- _RECORDED INFORMATION_:
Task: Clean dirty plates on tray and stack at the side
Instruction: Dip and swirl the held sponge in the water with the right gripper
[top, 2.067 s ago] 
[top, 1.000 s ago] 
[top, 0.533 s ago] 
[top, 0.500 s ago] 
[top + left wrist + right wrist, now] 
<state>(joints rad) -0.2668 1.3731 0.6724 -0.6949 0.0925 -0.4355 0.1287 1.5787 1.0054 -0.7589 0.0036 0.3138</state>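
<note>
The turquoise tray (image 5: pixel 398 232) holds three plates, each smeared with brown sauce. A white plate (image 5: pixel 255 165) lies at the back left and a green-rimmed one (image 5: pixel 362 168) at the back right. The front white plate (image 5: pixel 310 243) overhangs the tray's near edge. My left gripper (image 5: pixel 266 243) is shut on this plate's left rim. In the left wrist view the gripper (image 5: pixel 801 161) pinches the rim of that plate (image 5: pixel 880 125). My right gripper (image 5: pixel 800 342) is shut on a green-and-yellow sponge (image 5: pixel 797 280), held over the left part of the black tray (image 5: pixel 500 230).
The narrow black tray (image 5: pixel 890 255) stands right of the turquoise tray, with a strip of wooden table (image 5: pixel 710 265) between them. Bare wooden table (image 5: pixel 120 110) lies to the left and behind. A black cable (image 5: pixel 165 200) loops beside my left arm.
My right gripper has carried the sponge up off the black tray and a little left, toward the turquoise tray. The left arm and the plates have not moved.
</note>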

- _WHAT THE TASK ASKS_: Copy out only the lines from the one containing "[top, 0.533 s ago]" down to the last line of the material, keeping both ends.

- _TASK RESPONSE_:
[top, 0.533 s ago] 
[top, 0.500 s ago] 
[top + left wrist + right wrist, now] 
<state>(joints rad) -0.2668 1.3731 0.6724 -0.6949 0.0925 -0.4355 0.1287 1.5787 1.0054 -0.7589 0.0036 0.3138</state>
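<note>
The turquoise tray (image 5: pixel 398 232) holds three plates, each smeared with brown sauce. A white plate (image 5: pixel 255 165) lies at the back left and a green-rimmed one (image 5: pixel 362 168) at the back right. The front white plate (image 5: pixel 310 243) overhangs the tray's near edge. My left gripper (image 5: pixel 266 243) is shut on this plate's left rim. In the left wrist view the gripper (image 5: pixel 801 161) pinches the rim of that plate (image 5: pixel 880 125). My right gripper (image 5: pixel 800 342) is shut on a green-and-yellow sponge (image 5: pixel 797 280), held over the left part of the black tray (image 5: pixel 500 230).
The narrow black tray (image 5: pixel 890 255) stands right of the turquoise tray, with a strip of wooden table (image 5: pixel 710 265) between them. Bare wooden table (image 5: pixel 120 110) lies to the left and behind. A black cable (image 5: pixel 165 200) loops beside my left arm.
My right gripper has carried the sponge up off the black tray and a little left, toward the turquoise tray. The left arm and the plates have not moved.
</note>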

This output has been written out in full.